Je ne me doutais pas, enfant, lorsque je voyais évoluer mes " personnages préférés" sur l'écran de la télévision, je ne me doutais pas de la masse de mains ouvrières, sous-payées, qui redessinaient inlassablement et jusqu'aux frontières de la folie, les contours des oreilles de Mickey, les contours de ses gants, gants choisis car le créateur hésitait à lui dessiner des griffes, effrayantes pour les enfants, ou de vrais mains, mais qui ne seraient pas celles d'une authentiques souris. Je ne me doutais pas de la machinerie Disney, que Charles Bukowski dénonçait et qu'il associait, sûrement, aux armées nazies. Mains ouvrières et dévouées à des personnages naïfs et niais, ou soldats en rang calquant leurs gestes sur les gestes des autres, il y avait là, sûrement, quelque chose qui n'était pas de l'ordre de la créativité, de l'art, mais plutôt de l'ordre du contraire, quelque chose qui était de l'ordre de l'ordre, de l'aliénation, de l'annihilation. Quelque chose, au fond, qui était plutôt de l'ordre de l'entreprise.
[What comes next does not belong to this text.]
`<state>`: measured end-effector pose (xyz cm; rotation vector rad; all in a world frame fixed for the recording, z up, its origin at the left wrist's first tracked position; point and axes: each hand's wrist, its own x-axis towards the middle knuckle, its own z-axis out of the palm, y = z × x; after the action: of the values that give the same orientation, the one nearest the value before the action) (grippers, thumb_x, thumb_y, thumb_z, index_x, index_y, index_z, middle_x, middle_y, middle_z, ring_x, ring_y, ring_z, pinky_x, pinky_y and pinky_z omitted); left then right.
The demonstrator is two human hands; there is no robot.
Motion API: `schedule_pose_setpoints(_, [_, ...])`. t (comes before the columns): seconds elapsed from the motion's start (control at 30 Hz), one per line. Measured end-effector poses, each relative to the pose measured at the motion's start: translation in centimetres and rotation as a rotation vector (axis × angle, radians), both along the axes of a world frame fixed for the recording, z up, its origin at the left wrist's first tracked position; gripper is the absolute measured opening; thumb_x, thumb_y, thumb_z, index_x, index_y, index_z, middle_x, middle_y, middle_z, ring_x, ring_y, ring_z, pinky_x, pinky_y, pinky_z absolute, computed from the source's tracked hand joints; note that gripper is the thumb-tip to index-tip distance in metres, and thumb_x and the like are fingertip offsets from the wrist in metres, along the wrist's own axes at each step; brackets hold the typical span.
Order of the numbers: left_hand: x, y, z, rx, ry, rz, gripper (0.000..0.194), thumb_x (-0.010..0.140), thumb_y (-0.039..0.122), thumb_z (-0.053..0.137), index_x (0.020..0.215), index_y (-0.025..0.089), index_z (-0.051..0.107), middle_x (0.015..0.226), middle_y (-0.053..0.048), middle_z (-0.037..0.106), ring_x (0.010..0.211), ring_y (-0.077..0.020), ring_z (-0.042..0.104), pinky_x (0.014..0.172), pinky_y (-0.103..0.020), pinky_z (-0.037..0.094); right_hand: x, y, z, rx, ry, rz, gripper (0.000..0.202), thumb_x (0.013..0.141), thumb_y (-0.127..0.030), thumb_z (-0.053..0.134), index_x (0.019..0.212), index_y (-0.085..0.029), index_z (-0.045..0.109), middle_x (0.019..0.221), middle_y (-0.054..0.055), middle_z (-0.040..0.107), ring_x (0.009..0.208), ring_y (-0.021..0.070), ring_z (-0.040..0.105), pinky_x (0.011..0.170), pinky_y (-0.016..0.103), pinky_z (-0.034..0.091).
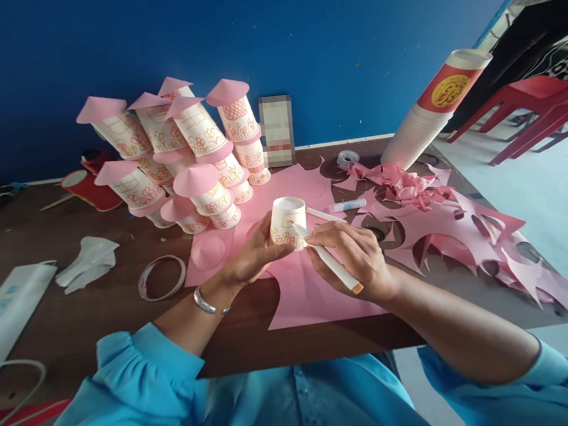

Mais qu'est-ce que ça pouvait me faire, à moi, au fond, lorsque j'étais gosse? Le journal de Mickey était le premier journal qui me rendait indépendante, le premier journal qui était fait pour qui j'étais. Faire partie d'un public-cible, était pour moi la première marche vers l'existence, et la reconnaissance.
Tu existes, me disaient les Etats-Unis d'Amérique. Ce furent mes premiers contacts avec eux.